This exercise calls for the line with "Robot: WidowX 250", the line with "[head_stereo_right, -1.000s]", and all lines between them in the material below, output exactly and with no other lines.
Records for processing section start
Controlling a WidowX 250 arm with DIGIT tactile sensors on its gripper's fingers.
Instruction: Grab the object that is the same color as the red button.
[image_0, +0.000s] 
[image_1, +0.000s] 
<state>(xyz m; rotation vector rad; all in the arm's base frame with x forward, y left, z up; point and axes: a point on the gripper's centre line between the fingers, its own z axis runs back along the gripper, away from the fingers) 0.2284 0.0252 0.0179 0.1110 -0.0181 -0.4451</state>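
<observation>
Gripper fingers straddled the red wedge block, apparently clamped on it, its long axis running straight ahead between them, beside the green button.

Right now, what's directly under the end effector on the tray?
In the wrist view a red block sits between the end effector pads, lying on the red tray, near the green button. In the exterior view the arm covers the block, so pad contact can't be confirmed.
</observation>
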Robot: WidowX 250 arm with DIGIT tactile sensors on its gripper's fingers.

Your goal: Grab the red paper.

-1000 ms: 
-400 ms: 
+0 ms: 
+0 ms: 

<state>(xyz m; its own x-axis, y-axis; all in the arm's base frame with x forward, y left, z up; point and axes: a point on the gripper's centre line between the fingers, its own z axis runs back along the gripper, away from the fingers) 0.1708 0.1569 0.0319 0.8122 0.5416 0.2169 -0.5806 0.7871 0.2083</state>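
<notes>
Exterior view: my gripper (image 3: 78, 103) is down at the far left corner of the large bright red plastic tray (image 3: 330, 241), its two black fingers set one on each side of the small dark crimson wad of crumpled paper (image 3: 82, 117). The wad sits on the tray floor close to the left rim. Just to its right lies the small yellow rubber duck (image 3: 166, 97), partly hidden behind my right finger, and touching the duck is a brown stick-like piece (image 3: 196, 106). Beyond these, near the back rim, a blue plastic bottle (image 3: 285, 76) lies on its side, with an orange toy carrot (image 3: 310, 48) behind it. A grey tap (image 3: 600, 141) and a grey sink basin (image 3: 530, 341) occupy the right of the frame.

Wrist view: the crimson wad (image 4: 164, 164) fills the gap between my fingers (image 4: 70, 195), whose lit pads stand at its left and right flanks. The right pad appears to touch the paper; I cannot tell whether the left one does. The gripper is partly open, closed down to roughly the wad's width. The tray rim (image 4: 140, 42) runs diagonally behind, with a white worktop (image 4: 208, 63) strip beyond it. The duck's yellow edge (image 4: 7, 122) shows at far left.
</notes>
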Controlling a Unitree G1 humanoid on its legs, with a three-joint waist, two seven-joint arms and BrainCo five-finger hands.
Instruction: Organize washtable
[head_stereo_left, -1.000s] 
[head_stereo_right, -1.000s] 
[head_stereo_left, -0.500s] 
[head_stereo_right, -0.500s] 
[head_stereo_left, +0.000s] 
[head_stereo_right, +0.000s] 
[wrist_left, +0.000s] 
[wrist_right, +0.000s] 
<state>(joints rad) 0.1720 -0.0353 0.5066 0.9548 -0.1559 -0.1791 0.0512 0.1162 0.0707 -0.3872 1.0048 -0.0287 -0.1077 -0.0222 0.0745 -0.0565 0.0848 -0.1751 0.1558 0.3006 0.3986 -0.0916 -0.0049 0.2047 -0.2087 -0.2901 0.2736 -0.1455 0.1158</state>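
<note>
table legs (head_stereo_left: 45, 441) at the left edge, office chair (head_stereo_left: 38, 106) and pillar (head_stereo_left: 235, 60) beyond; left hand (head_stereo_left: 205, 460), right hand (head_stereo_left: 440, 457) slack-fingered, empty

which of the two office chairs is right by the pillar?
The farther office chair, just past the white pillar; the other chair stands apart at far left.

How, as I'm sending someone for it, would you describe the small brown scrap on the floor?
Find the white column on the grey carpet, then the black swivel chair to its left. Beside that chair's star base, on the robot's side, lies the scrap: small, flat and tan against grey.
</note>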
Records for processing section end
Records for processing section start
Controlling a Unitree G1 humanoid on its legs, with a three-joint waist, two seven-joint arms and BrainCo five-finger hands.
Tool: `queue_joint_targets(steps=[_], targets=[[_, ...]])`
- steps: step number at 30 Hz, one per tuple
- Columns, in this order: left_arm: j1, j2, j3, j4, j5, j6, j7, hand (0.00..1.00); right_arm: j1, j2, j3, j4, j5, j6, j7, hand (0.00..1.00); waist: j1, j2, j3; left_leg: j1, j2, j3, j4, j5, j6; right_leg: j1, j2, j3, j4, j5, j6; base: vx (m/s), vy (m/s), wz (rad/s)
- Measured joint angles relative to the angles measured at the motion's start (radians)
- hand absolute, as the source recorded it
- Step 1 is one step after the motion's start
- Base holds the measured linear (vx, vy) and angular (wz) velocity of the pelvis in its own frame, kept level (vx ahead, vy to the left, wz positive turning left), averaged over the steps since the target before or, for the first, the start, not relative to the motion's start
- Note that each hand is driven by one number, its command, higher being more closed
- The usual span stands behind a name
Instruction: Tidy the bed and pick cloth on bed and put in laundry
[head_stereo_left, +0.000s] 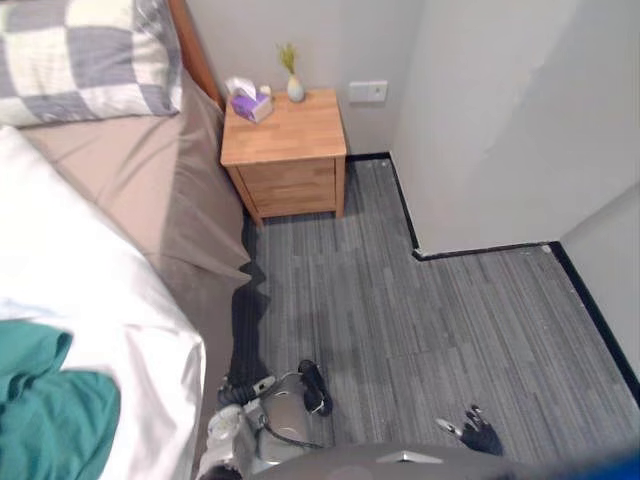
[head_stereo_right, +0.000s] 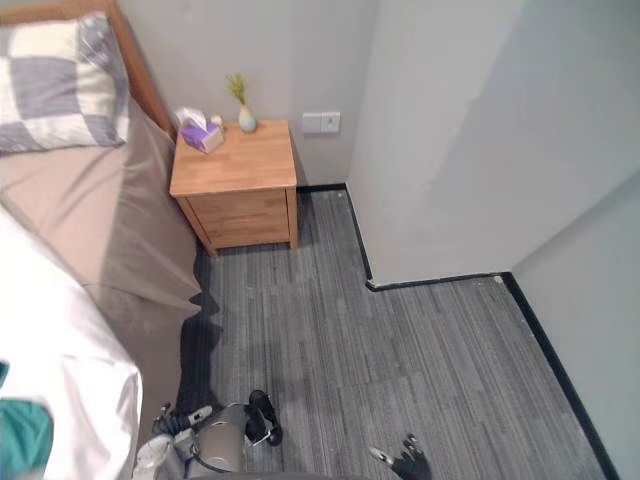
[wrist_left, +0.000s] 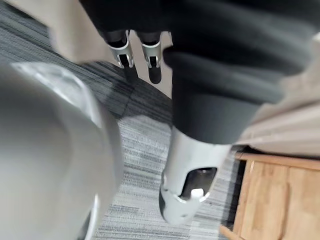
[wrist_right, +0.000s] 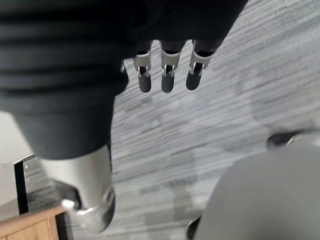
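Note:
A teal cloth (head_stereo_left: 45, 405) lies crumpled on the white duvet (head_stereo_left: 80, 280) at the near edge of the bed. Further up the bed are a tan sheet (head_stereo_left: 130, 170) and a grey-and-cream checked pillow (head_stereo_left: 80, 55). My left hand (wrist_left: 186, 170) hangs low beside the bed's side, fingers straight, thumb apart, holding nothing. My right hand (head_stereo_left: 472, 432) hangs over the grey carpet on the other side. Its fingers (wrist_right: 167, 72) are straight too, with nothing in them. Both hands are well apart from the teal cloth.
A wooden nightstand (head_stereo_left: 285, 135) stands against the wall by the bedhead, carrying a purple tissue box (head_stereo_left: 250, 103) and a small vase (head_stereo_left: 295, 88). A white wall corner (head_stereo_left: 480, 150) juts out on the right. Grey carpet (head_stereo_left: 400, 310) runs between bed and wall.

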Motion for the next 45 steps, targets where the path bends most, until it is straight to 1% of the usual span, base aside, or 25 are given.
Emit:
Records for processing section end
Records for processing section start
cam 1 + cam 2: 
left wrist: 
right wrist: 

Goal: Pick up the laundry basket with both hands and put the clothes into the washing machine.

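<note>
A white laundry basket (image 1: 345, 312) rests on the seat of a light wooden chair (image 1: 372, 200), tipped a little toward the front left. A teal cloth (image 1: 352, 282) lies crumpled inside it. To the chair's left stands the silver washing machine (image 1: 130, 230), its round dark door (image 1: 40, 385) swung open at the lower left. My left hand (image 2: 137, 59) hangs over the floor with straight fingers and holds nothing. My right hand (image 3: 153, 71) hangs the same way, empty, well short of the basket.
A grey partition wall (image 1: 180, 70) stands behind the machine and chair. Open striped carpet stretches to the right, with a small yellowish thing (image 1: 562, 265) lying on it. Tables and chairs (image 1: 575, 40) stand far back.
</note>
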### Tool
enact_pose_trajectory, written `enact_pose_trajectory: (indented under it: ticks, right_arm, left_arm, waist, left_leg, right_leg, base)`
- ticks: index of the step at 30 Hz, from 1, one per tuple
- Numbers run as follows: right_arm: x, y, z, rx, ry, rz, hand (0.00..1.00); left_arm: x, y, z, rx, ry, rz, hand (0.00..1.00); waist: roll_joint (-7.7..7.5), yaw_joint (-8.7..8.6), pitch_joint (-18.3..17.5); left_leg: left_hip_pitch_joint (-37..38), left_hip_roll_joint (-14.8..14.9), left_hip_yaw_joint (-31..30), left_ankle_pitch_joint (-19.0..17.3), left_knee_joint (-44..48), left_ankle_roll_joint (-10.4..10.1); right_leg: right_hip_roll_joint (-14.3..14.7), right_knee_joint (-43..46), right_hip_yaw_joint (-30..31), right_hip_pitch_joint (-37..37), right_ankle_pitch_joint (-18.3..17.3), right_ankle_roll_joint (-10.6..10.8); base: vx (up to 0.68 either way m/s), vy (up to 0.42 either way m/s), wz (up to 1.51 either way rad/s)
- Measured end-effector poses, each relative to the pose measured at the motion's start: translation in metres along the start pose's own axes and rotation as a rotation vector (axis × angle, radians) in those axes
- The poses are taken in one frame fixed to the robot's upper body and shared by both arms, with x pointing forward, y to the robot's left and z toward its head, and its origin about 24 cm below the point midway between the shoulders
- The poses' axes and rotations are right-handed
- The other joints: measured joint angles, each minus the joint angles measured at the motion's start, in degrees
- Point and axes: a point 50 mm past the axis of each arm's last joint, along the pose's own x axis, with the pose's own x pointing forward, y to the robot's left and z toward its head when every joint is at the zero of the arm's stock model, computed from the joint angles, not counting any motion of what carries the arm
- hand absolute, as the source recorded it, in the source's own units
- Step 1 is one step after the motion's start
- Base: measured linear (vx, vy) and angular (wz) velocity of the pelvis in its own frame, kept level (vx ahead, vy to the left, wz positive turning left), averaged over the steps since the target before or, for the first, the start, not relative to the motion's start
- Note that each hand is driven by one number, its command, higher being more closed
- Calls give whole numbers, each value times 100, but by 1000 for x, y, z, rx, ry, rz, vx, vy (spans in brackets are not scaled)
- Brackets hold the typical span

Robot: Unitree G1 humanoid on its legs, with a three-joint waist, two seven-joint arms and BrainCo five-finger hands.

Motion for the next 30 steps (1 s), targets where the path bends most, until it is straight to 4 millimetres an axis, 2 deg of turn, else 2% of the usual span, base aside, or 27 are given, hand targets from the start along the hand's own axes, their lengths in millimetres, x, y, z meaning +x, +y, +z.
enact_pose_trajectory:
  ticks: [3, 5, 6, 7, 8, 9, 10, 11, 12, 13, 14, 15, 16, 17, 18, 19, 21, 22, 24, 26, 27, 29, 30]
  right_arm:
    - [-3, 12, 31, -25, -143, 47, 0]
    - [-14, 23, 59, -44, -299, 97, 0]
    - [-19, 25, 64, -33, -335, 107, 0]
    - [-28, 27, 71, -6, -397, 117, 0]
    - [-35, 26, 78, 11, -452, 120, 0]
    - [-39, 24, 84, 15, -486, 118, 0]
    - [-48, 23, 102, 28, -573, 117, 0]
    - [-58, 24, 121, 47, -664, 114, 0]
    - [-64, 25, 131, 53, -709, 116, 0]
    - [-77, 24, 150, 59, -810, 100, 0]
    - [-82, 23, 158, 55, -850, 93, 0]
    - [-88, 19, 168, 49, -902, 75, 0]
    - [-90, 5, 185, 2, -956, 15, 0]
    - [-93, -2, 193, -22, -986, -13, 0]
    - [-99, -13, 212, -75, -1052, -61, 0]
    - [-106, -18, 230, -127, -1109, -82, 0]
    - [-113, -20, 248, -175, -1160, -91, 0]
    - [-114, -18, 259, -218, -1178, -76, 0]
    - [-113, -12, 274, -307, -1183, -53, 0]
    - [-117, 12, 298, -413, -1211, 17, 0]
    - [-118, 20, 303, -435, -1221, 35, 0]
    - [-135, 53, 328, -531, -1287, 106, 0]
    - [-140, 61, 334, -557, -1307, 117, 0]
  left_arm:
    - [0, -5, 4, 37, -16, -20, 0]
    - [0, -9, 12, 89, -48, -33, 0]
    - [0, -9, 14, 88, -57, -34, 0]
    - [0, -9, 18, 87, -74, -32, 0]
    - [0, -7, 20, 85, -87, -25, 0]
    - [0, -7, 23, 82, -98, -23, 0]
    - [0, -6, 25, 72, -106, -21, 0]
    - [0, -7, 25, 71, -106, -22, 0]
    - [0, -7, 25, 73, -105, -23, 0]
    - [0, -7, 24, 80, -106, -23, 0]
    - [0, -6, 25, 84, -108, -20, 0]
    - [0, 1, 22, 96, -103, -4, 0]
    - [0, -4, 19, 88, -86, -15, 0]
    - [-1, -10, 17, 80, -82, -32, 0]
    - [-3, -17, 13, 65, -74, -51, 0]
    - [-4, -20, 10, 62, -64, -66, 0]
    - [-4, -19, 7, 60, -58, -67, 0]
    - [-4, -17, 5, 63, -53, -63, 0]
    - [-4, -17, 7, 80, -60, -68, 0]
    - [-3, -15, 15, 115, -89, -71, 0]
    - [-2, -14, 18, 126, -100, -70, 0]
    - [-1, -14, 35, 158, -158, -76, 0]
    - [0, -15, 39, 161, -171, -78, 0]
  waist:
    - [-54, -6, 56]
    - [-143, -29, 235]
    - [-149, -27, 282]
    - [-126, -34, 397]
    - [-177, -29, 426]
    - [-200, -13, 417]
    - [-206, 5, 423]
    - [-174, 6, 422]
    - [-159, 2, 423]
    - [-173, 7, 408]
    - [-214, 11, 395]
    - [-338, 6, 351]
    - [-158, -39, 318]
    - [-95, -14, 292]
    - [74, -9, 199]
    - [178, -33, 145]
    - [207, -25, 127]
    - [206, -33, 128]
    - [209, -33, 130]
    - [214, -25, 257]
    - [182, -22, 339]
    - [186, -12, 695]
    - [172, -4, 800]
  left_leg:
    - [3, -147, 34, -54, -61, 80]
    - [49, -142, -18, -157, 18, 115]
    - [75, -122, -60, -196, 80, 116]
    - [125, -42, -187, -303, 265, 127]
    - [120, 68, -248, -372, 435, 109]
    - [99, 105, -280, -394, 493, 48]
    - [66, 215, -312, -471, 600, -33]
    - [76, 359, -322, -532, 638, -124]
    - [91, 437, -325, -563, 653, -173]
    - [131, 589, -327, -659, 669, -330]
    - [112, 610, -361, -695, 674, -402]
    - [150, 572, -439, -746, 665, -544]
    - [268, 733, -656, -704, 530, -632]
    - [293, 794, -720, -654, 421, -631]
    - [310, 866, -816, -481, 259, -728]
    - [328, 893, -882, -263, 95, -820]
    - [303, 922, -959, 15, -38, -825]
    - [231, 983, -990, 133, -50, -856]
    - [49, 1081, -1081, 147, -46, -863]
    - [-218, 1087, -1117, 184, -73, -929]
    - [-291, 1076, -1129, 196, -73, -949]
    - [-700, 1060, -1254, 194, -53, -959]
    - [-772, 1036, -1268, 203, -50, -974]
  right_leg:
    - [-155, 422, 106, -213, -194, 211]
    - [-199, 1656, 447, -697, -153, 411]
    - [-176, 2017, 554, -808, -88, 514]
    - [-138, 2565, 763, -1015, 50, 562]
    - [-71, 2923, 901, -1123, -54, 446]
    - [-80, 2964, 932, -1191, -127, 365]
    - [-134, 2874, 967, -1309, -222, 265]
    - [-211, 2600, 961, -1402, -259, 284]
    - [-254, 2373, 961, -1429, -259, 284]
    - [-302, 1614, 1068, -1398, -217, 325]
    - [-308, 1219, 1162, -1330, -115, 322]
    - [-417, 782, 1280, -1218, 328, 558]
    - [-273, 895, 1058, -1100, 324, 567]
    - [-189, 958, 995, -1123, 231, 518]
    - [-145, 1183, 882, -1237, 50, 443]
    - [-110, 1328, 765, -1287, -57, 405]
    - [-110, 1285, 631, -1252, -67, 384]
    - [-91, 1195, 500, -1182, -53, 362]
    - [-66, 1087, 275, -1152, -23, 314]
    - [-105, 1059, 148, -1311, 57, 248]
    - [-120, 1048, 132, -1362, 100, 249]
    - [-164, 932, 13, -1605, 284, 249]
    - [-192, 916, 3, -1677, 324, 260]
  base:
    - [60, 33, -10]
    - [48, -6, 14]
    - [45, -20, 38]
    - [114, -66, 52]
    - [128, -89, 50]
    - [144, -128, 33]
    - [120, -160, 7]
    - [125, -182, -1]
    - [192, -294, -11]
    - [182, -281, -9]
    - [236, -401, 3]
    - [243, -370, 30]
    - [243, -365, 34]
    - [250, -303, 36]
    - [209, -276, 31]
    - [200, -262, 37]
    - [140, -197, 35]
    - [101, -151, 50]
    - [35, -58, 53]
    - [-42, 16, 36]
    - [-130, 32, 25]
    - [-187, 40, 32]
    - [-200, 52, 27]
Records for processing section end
● Solution
Robot: WidowX 250 arm with DIGIT tactile sensors on its gripper's fingers.

Your goal: Grab the red paper.

-1000 ms: 
-400 ms: 
+0 ms: 
+0 ms: 

<state>(xyz m; its own x-axis, y-axis; all in the arm's base frame with x forward, y left, z up; point and axes: a point on the gripper's centre line between the fingers, its own z axis runs back along the gripper, away from the fingers) 0.1708 0.1569 0.0319 0.8122 0.5416 0.2169 -0.5806 0.7871 0.2083</state>
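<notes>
Exterior view: my gripper (image 3: 78, 103) is down at the far left corner of the large bright red plastic tray (image 3: 330, 241), its two black fingers set one on each side of the small dark crimson wad of crumpled paper (image 3: 82, 117). The wad sits on the tray floor close to the left rim. Just to its right lies the small yellow rubber duck (image 3: 166, 97), partly hidden behind my right finger, and touching the duck is a brown stick-like piece (image 3: 196, 106). Beyond these, near the back rim, a blue plastic bottle (image 3: 285, 76) lies on its side, with an orange toy carrot (image 3: 310, 48) behind it. A grey tap (image 3: 600, 141) and a grey sink basin (image 3: 530, 341) occupy the right of the frame.

Wrist view: the crimson wad (image 4: 164, 164) fills the gap between my fingers (image 4: 70, 195), whose lit pads stand at its left and right flanks. The right pad appears to touch the paper; I cannot tell whether the left one does. The gripper is partly open, closed down to roughly the wad's width. The tray rim (image 4: 140, 42) runs diagonally behind, with a white worktop (image 4: 208, 63) strip beyond it. The duck's yellow edge (image 4: 7, 122) shows at far left.
</notes>
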Controlling a Unitree G1 humanoid on its legs, with a three-joint waist, two seven-joint arms and BrainCo five-finger hands.
Instruction: Organize washtable
[head_stereo_left, -1.000s] 
[head_stereo_right, -1.000s] 

Nothing more remains to be done for this exercise.